As a native Clevelander, who has spent his entire life dealing with the frigid winters on Lake Erie, climate change might not seem to be the worst thing in the world. Looking at it from as simple a view as possible, if climate change meant that I had to deal with a little less snow each year, I might not be that upset.
At least, that’s what I thought before I interned for The Washington Center at its Inauguration ‘17 seminar.
Many universities here are represented by more than one student. However, I am the only student from my school. Fortunately, the large group from Miami-Dade College in Florida has adopted me, so to speak, and I’ve joined them on many of their group experiences around Washington, D.C.
One of our visits was to the Competitive Enterprise Institute (CEI), a non-profit public policy organization dedicated to advancing the principles of limited government, free enterprise and individual liberty. The speaker, William Yeatman, advocated against using government resources to stop global warming. Yeatman claimed that there are more important societal issues than climate change, and he believes that the money spent on climate change doesn’t make a significant difference.
I went to the CEI with an open mind and found myself somewhat in agreement with much of what Yeatman stated. He suggested that if we do nothing to counter the current pace at which the earth is warming, the temperature will go up only about two degrees over the next 100 years. This Clevelander didn’t see that as all that bad.
However, if you are from Miami, that makes a tremendous difference.

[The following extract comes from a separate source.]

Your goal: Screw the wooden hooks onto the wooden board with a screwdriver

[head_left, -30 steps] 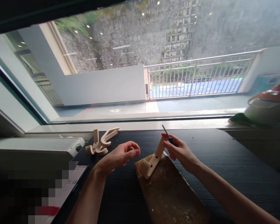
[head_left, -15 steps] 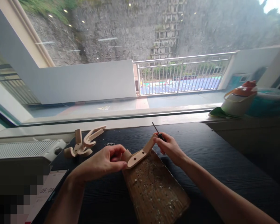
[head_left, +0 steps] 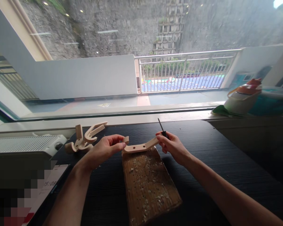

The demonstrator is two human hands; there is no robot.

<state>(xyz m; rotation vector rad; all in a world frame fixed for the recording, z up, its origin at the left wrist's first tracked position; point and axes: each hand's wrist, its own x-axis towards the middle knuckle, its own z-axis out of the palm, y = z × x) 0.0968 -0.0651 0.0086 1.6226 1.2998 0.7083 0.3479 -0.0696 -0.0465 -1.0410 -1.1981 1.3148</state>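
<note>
A pale wooden hook (head_left: pixel 139 147) with two dark screw holes spans between my hands, over the far end of a worn wooden board (head_left: pixel 150 185). My left hand (head_left: pixel 108 147) pinches its curved left end between thumb and fingers. At the other end, my right hand (head_left: pixel 173 144) grips the straight arm of the hook. That same hand also keeps a screwdriver (head_left: pixel 162 127) with a dark handle, its thin shaft pointing up and away. The board is pitted with small holes and pale chips.
Several similar wooden hooks (head_left: pixel 84 138) lie in a pile at the table's far left. A phone or tablet (head_left: pixel 49 185) showing a clock is at the left edge, beside a white radiator (head_left: pixel 30 145). On the right sill stands a white container (head_left: pixel 240 102) with an orange top.
Both hands have raised and levelled the wooden hook, moving it slightly away from me. The board now appears turned straighter. The screwdriver stays in my right hand.
</note>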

Miami-Dade faculty leader Richard Tapia explained to me that a two-degree average temperature rise means up to a 30-degree increase at the poles. According to Bob Deans of the National Resources Defense Council, sea levels could rise anywhere from three to nine feet as a result, effectively removing New Orleans from the map, causing major flooding along the east coast of the United States and “turning Miami into Venice.”
Roads in and around Miami already have been raised because of rising sea levels. In addition, some housing has had to be relocated due to the sea eroding parts of the coast, forcing individuals further inland.
Deans addressed TWC students on Tuesday morning, saying that the 19 hottest years on record have all come in the last 20 years. He believes there is a direct correlation between the burning of fossil fuels and the rising temperature across the planet.
He challenged people to consider that the burning of fossil fuels also has negative repercussions on the quality of our air, causing respiratory issues and an increase in heart attacks due to the lead and carbon dioxide from burning these products.
Deans also pointed to job production, showcasing that renewable energy employs 2.4 million people in the United States, while oil, gas and coal production accounts for about 223,000 jobs.
Deans believes that not only will renewable energy, such as wind and solar, cleanse the air, but it will also serve as a means of increasing jobs if America were to put more resources into it.
Deans concluded by stating that “there are smarter, cleaner ways to power our future.”
Before this TWC seminar, I was relatively uneducated on the immense impact climate change has made on our world. My friends from Miami-Dade have made me realize just how essential it is to understand how different our values and life experiences can be based on where we live.
One week ago, I didn’t have a passionate view on climate change After spending time with the Miami-Dade students and faculty, I will go home this weekend and spread the word about just how alarming climate change is.
The great part about the human brain is that it is plastic, meaning it is capable of change. Educate yourself on issues that may not be prevalent in your area of the world. All of us need to use our remarkably plastic and adaptable brains so that we can survive and prosper to the greatest extent of our potential, despite the fact that our immediate values and desires might differ.